== What you have to do ==
What is the number of lines in the data that include the string "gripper"? Give it by itself.

== Data provided ==
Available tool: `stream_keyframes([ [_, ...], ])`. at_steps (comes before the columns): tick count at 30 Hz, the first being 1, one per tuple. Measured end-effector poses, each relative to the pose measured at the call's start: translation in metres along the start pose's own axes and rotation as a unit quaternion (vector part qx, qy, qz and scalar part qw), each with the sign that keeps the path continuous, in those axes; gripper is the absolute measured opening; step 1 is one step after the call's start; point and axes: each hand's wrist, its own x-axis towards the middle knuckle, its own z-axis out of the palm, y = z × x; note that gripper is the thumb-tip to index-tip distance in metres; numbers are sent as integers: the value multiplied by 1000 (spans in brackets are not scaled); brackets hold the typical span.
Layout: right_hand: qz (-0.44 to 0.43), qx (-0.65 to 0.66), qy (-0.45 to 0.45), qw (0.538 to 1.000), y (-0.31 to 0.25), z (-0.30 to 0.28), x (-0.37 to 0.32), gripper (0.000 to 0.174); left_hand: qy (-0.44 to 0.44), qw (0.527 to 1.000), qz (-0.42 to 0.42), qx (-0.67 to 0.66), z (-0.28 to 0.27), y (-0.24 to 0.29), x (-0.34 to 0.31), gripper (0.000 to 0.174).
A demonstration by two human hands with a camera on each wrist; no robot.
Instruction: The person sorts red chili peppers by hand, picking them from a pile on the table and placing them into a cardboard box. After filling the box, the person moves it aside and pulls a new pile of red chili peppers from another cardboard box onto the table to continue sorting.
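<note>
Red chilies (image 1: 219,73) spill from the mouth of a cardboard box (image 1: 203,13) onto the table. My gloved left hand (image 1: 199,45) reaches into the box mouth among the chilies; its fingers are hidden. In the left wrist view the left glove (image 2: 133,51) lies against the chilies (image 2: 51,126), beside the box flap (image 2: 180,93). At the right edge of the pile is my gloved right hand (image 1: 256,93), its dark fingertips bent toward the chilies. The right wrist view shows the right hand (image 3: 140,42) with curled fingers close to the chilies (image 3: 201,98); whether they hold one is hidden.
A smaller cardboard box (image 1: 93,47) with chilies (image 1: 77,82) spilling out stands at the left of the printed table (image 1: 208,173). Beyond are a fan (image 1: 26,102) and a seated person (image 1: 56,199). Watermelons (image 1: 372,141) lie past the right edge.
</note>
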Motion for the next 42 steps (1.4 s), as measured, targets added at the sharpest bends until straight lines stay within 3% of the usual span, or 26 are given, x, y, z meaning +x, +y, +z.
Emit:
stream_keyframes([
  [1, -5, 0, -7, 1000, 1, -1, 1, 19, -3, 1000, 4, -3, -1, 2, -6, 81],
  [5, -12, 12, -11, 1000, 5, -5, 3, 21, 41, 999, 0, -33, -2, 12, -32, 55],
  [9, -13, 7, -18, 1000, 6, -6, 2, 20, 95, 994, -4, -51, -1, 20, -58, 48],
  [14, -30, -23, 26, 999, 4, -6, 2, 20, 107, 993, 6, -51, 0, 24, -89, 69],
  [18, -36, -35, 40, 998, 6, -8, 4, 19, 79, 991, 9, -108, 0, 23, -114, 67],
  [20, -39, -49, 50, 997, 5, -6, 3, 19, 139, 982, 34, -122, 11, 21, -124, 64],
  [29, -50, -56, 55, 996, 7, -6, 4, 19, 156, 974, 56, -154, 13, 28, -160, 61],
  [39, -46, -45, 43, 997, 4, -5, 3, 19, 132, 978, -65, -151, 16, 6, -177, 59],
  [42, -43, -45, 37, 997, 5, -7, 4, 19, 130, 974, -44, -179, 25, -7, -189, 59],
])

== Response box ==
2